As the baby boomer generation retires its way out of the workplace, a technical skills vacuum the like of which has never been seen before will emerge. Employers that fail to recognize this shift in demographics will pay a hefty price. Most will not until it is too late. One company that has identified the emerging skills deficit in the American workplace is Caterpillar. They have reacted to the problem with characteristic aggressiveness and have invested in technical skills education in exemplary fashion. When you invest in anything there is no guarantee that it will pay off. Some investments reap rewards, others may not. The folks at Caterpillar understand this and the corporation has used a multi-faceted approach to technician development that has embedded itself into both high school and college driven programs. The company’s leadership in technician education has positioned it well for the future … their plan is simple. Up the starting pay ante and sign up the best young technical minds when they are young. Invest in that potential by training them to the utmost extent. Reward loyalty. Overall the formula cannot fail. The rest of industry will have no choice but to follow.


Rescue action plan

It is clear to me that industry must begin to invest in education at all levels. Sitting back and waiting for whatever product is churned out by the school system has not worked. Investing in general education rather than specific vocational programs means lobbying influence to all levels of formal schooling, not just the final two grades of high school. In the state of Illinois, Caterpillar is the largest employer followed by Navistar International. Should companies such as these elect to play a role in influencing what happens in classrooms, lawmakers and educators would have no choice but to listen. I believe that outside of the handful of top flight universities and another handful of exclusive private schools, education is in crisis. The fiscal ROI of modern, publicly funded education, is pitiful; no corporation would put up with it. So why do we?

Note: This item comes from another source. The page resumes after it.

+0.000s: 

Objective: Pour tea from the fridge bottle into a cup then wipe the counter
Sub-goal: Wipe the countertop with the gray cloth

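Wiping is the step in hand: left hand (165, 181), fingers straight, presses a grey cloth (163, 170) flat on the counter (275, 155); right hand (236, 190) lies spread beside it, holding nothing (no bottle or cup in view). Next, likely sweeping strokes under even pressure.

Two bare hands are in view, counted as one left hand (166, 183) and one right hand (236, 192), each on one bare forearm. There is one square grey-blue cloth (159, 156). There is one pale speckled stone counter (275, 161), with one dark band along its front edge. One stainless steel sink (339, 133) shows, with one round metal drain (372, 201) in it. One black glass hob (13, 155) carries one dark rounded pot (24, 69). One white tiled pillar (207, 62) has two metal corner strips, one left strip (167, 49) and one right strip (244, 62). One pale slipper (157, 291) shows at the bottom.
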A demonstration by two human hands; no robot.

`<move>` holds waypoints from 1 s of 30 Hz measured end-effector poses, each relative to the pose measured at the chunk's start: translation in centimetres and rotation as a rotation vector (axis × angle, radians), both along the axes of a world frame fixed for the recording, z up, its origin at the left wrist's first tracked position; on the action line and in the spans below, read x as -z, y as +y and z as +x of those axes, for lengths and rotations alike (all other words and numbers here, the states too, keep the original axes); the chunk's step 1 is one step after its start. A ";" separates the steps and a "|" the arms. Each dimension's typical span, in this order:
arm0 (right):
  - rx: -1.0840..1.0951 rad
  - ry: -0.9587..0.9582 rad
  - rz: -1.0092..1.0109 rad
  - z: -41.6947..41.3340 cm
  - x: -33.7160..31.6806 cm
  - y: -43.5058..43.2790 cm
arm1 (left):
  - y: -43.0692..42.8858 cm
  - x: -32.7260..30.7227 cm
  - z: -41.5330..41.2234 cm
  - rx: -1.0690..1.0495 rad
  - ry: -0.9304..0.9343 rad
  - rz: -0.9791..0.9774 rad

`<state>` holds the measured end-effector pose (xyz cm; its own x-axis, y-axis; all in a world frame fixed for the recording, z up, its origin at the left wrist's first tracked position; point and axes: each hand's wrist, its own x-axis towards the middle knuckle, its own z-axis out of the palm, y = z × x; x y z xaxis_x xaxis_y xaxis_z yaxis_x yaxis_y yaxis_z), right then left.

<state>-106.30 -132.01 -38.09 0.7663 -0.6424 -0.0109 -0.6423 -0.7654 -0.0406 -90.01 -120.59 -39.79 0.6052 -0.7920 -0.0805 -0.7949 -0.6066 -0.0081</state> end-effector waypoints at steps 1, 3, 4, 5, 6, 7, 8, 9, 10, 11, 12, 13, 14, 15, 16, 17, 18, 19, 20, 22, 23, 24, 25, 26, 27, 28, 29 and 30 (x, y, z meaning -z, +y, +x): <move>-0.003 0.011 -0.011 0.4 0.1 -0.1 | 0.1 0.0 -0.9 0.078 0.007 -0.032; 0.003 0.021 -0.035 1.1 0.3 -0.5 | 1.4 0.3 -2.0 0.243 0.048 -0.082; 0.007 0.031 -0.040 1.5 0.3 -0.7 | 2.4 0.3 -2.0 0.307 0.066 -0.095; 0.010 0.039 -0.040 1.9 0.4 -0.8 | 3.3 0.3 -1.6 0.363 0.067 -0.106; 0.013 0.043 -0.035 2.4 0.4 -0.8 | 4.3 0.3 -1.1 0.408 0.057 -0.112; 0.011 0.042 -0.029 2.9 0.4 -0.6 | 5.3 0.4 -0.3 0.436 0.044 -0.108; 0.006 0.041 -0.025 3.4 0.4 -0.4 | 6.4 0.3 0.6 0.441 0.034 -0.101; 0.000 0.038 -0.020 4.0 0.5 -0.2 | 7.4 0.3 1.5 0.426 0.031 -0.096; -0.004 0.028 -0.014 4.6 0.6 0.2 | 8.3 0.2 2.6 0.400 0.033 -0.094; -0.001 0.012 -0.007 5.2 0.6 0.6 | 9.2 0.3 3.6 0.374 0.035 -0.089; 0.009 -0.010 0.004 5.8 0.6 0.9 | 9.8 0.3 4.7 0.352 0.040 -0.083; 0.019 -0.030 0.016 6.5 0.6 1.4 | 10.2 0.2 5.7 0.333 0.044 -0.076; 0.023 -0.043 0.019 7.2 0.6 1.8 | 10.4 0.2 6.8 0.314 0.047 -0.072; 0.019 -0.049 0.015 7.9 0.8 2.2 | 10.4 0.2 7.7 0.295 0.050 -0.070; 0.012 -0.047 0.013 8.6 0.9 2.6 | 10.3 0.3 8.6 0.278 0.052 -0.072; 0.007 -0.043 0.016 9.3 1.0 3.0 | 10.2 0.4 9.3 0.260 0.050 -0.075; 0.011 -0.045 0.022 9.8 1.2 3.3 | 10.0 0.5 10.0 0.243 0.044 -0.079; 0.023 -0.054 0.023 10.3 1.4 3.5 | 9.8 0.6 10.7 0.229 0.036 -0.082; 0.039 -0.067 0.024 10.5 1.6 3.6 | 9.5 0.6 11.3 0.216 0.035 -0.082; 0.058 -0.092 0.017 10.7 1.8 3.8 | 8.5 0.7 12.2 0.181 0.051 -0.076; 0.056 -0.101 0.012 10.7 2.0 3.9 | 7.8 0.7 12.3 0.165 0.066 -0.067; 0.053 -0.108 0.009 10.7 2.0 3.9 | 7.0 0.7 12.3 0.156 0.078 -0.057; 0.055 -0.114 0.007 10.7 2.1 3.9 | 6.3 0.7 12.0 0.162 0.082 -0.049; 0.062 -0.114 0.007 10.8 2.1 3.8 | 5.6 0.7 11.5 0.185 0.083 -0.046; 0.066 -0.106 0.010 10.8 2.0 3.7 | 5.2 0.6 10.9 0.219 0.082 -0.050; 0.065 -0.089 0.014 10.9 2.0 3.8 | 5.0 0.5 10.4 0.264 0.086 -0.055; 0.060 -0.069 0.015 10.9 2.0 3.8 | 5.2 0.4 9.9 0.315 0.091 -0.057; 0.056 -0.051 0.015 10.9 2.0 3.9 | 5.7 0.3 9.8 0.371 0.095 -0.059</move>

The fix cannot be left in the realm of educators alone. It is simply not in their interests to overhaul the current system. Until we recognize the role education plays in the economic health and general well being of society, we will lose ground to countries that do value and nurture their education infrastructure. Education is everyone’s responsibility. Parents, grade school, high school, college and employers all have different roles.  Any companies who currently feel that vo-tech colleges should be supplying them with a finished product and that education is someone else’s responsibility will either change … or not survive the next decade.